_Your assignment_: Your task is to copy every line of the records below that contains "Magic".

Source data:
-*-*-

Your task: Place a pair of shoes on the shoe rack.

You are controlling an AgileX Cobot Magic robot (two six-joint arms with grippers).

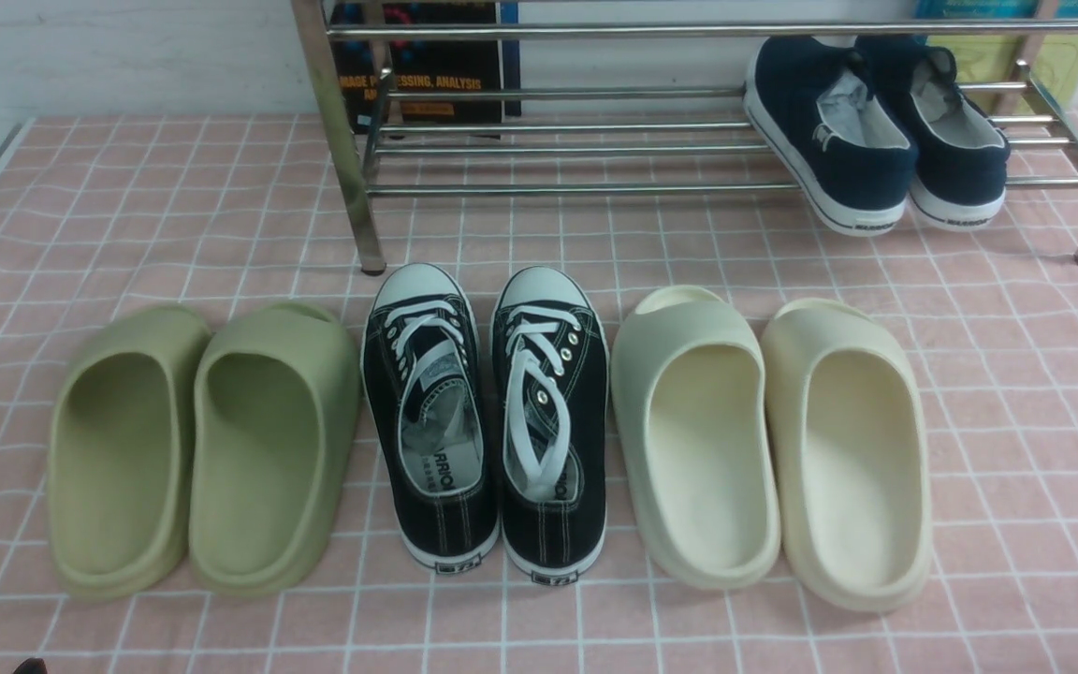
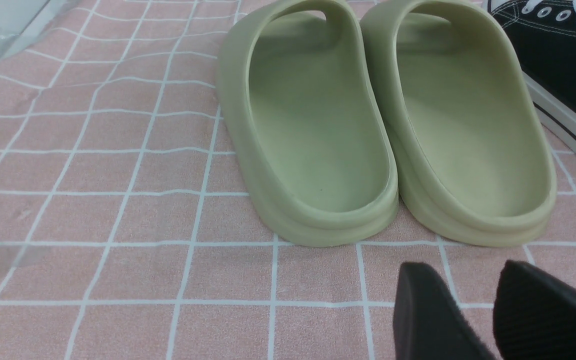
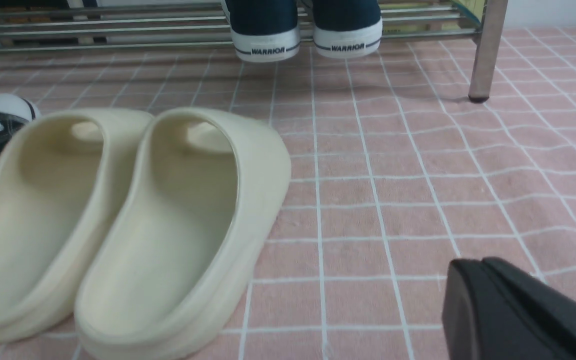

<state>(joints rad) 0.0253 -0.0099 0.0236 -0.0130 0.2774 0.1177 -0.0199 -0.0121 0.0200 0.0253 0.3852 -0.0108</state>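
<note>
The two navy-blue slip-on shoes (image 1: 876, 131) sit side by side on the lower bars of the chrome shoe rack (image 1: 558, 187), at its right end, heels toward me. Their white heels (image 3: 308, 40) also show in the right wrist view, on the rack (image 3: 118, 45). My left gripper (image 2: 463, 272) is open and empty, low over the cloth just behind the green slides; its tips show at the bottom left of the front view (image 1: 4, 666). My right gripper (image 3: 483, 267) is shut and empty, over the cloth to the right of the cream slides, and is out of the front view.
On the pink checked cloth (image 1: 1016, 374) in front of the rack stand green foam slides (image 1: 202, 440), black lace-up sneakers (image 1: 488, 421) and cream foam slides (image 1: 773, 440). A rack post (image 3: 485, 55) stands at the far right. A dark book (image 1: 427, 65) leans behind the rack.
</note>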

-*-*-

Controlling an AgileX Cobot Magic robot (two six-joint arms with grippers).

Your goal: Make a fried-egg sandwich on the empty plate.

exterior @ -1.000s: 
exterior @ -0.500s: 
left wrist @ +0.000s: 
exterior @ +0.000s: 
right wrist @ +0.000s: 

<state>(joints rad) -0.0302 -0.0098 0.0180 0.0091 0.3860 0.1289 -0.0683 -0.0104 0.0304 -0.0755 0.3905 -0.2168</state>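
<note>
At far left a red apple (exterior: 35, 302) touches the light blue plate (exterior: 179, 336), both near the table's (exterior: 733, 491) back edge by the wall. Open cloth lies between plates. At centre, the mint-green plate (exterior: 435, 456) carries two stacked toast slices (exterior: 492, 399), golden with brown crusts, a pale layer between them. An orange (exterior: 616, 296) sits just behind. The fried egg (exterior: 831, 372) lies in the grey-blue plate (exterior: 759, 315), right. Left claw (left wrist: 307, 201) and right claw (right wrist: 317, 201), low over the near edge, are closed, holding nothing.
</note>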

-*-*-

_Exercise response_:
You are controlling an AgileX Cobot Magic robot (two six-joint arms with grippers).
Controlling an AgileX Cobot Magic robot (two six-joint arms with grippers).

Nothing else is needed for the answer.